But I knew clearly that, to him, I wasn’t that important.

I knew I was a boring person.

No child would want to be friends with a boring person.

I decided that day that I wouldn’t torture myself for rewards anymore, so I also decided to quit my addiction to Jian Wu.

But he said, he didn’t want toys or snacks, he just wanted me to get better.

That year, I was fifteen, and because of one sentence, I realized I had fallen for someone.

A boy.

If this had happened before, it might have scared me, but lying in the hospital bed, realizing this, I felt calm.

I wasn’t worried about the pressure, the judgment from others, or my parents’ disappointment. I didn’t care about the former, and I no longer cared about the latter.

So I made up my mind, I had to be with him.

This thought was initially subtle. My first plan was to become his best friend.

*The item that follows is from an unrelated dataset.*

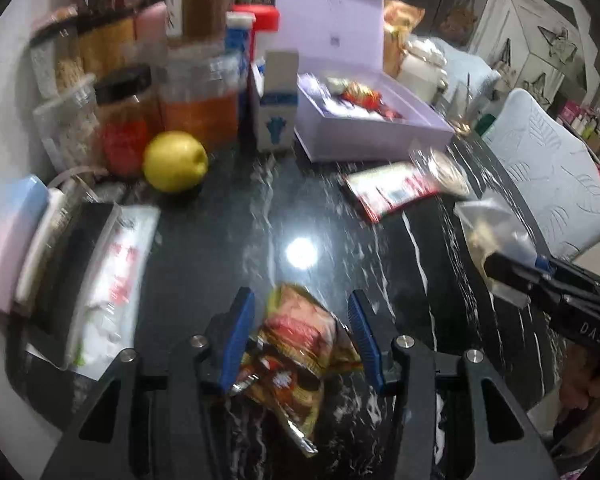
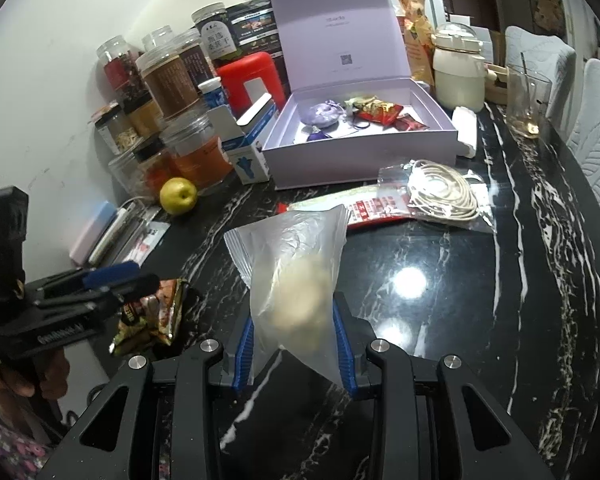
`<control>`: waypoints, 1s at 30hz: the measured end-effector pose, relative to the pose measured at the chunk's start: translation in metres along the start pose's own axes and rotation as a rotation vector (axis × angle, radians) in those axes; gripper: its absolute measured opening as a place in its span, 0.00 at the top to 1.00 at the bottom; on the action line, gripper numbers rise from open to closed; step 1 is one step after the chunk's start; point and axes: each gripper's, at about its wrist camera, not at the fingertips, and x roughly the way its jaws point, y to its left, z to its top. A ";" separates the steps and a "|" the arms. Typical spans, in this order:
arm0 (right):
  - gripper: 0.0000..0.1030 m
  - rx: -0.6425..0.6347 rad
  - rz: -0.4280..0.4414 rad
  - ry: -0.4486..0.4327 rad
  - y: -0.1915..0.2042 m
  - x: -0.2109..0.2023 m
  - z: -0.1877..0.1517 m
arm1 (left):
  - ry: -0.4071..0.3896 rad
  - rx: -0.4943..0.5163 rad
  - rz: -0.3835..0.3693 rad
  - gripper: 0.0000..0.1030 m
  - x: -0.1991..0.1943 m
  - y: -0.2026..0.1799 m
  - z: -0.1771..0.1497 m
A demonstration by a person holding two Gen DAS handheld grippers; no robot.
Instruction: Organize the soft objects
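Observation:
In the left wrist view my left gripper has a crumpled red-and-yellow snack packet between its blue pads, which touch both of its sides low over the black marble table. The right wrist view shows that packet under the left gripper. My right gripper is shut on a translucent plastic bag with a pale lump inside, held above the table. An open lavender box stands behind, holding a purple pouch and red wrapped snacks.
Jars and a yellow fruit crowd the back left by the wall. A red flat packet and a bagged coil of cord lie in front of the box. A glass, a cream pot and chairs stand right.

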 end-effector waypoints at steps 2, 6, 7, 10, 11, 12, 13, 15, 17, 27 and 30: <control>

I continued to buy him things and deliberately appeared in front of his friends, acting close to him. I told everyone we were brothers who grew up together, I repeatedly told Jian Wu, like brainwashing, that he was my best friend.

Sure enough, after a while, my efforts started to show results. All of Jian Wu’s friends thought we were very close, even Jian Wu himself, after my repeated confessions, agreed to let me be his best friend.

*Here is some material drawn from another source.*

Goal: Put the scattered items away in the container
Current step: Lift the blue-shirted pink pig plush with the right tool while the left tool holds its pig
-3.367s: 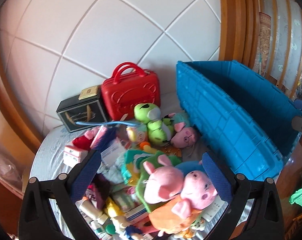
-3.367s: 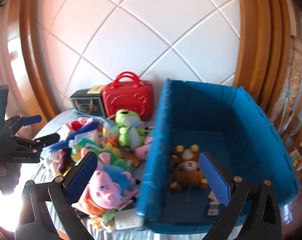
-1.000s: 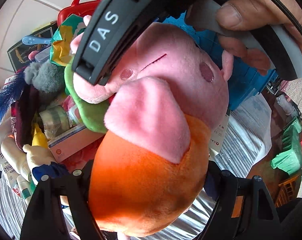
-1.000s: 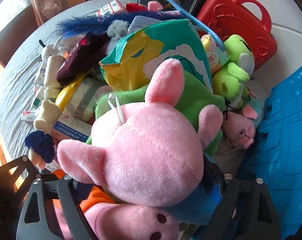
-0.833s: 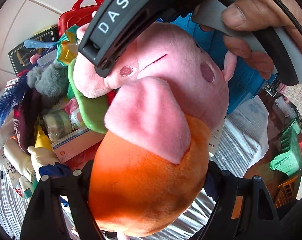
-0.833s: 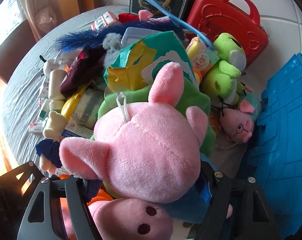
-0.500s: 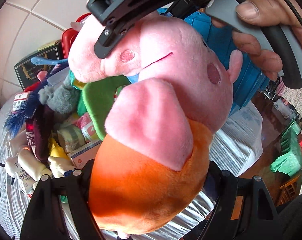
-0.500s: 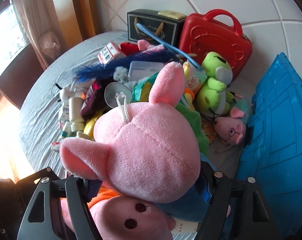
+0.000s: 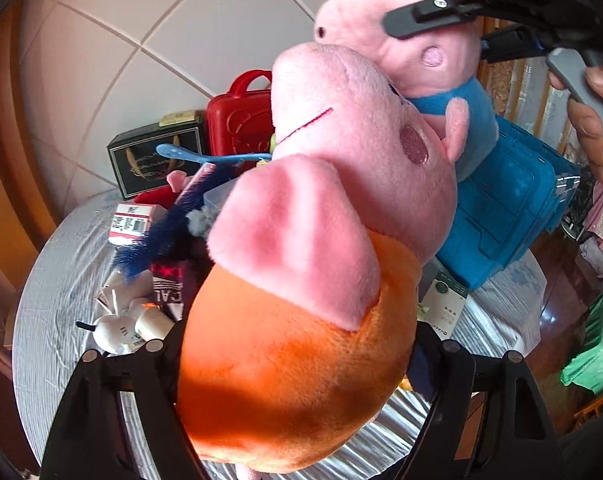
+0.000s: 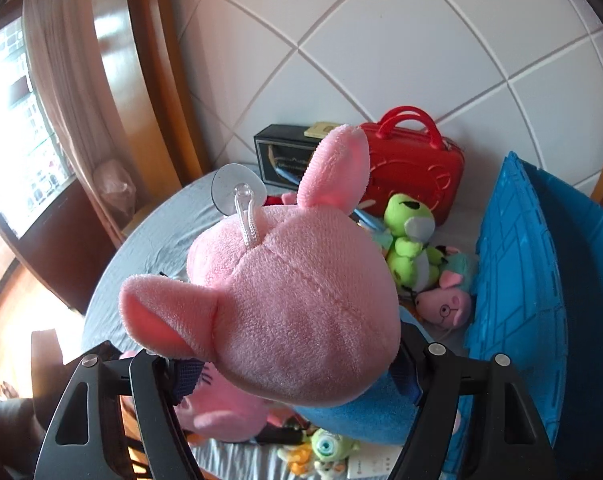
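Left hand-held gripper [image 9: 297, 364]: jaws set wide and clenched on the orange pig [image 9: 301, 380], both pads pressed into its fuzzy round body.
Orange pig: up in the air over the desk [image 9: 57, 296], snout pointing up and away, big pink head filling the left view, one ear flopped toward the camera.
Right hand-held gripper [image 10: 289, 372]: also wide, grasping the blue pig [image 10: 301, 312], pads buried in the plush just below the head.
Blue pig: held aloft too, back of its pink head to the right camera, two ears sticking out; in the left view it sits just behind and touching the orange pig's head, upper right.
Loop: a white cord [image 10: 246, 224] on the crown of the blue pig, ending in a clear suction cup [image 10: 237, 192].
Hand [image 9: 593, 120]: fingers wrapped round the right tool's grey trigger, far right in the left view.
Bin [image 10: 517, 280]: blue ribbed plastic, right side of the desk; what lies inside cannot be seen from here.
Still on the desk: green frog [image 10: 413, 248], a small pig with glasses [image 10: 445, 308] right against the bin wall, blue feather [image 9: 169, 224], white bottles [image 9: 129, 320], cartons.
Far side: red hard case [image 10: 413, 164] with handles, and a black box [image 10: 285, 156] to its left.
Desk cover: grey, wrinkled cloth on a round top.
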Action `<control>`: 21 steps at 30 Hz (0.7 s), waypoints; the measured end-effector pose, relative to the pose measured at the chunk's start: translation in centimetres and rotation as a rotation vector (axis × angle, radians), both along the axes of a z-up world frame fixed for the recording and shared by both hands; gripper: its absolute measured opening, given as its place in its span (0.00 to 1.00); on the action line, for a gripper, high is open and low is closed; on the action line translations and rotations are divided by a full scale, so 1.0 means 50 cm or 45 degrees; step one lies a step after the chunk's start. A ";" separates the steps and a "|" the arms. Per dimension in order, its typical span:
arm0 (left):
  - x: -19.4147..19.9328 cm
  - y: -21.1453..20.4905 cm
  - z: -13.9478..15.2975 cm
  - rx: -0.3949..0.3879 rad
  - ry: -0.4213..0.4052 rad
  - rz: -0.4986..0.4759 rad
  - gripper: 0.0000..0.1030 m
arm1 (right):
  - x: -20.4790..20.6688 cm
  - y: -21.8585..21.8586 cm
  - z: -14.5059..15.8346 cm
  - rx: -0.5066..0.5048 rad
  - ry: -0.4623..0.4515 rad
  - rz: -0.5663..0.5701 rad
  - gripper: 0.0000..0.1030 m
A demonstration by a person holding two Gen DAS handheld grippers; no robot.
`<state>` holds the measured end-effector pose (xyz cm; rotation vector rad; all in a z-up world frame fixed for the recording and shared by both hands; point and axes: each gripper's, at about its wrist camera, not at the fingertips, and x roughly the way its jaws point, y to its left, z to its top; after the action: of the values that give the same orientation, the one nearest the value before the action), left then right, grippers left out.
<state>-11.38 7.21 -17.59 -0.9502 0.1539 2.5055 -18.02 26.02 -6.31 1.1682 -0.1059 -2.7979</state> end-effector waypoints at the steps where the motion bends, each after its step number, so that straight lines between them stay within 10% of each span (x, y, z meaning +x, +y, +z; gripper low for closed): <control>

I knew he was a kind and soft-hearted person.

I knew he couldn’t say no.

When I declared to everyone that he was my best friend, he would be touched and feel obligated to reciprocate, or rather, to give me the same title.

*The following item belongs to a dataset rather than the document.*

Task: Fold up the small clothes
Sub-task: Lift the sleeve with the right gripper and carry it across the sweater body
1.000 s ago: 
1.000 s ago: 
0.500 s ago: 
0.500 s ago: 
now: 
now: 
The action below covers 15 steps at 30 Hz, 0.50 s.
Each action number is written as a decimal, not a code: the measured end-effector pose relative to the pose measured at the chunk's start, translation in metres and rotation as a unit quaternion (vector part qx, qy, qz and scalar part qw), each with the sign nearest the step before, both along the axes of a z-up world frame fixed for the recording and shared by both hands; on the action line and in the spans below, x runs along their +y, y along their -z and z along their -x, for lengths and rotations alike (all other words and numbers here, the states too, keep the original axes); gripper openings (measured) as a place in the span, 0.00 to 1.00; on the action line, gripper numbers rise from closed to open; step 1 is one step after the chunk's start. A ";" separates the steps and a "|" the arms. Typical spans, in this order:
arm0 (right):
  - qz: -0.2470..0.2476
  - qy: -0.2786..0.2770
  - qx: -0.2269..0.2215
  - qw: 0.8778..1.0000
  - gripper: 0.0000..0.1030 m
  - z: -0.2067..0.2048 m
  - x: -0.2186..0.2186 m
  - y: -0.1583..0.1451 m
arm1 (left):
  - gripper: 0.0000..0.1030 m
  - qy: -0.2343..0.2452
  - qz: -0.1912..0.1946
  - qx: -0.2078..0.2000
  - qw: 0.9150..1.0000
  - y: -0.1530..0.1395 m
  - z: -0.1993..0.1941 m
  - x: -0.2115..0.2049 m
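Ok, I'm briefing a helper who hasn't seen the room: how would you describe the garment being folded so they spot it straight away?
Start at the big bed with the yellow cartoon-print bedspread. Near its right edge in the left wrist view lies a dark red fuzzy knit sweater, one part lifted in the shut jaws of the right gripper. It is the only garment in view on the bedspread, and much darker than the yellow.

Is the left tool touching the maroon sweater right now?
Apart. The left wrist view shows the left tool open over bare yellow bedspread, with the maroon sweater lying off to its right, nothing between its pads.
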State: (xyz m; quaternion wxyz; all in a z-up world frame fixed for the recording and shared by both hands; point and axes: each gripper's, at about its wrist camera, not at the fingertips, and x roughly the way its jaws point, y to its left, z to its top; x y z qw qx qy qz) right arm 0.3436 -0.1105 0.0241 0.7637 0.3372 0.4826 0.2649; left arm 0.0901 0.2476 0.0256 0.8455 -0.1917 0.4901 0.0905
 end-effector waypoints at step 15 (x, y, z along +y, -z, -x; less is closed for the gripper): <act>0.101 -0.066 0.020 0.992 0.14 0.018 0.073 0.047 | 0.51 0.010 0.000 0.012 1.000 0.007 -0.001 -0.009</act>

After hearing him say “You’re my best friend,” I breathed a sigh of relief and went to No. 6 Middle School.

Jian Wu’s father taught at No. 6 Middle School. Although he always said he would never go to the school where his father taught, I knew he was just being rebellious and provoking his father. Based on my understanding of him, he would still go to No. 6 Middle School in the end.

But before that day arrived, I received the news of Jian Wu’s father’s passing.

That strong, gentle man, the man who would persuade me when my parents were too strict with me, the man who had lectured eloquently in the math competition class not long ago, the man who always said he treated me like his own son, only had less than six months left to live.

I couldn’t accept this.

Jian Wu couldn’t accept it even more.

He was only fourteen, how could he cope with losing his father?

During Uncle’s last days, my parents and I took turns taking care of him, making sure there was always someone at the hospital every night. The day Uncle passed away, it was Auntie Jian and I who were with him.

Because the cancer progressed too quickly, and it had already metastasized to his brain, Uncle was in a coma, there wasn’t even a final moment of clarity, no last words. He just suddenly stopped breathing, the monitor started alarming, the nurses rushed in, but Auntie Jian shook her head and said: “No need for resuscitation.” He stopped breathing, ending his suffering from terminal cancer in his coma.

She had discussed it with Uncle, if that moment came, there was no need for resuscitation, it would only prolong his suffering without dignity.

It was late at night. Auntie Jian told me not to call Jian Wu, to let him sleep well, since, as a junior, he would have to stay awake for the funeral rites and wouldn’t be able to sleep for the next few days.

After Auntie Jian and I dressed Uncle in his shroud and placed him in the coffin, I finally looked at my phone.

The old Samsung phone had died. I changed the battery, turned it on, and saw several missed calls from Jian Wu, all within a few minutes of Uncle’s passing. He said he had a nightmare, then probably because my phone was off, he didn’t call again.

I called him back, and he answered almost immediately. I told him to wash up, that my parents would come pick him up soon. Silence from the other end for a moment, followed by suppressed sobs.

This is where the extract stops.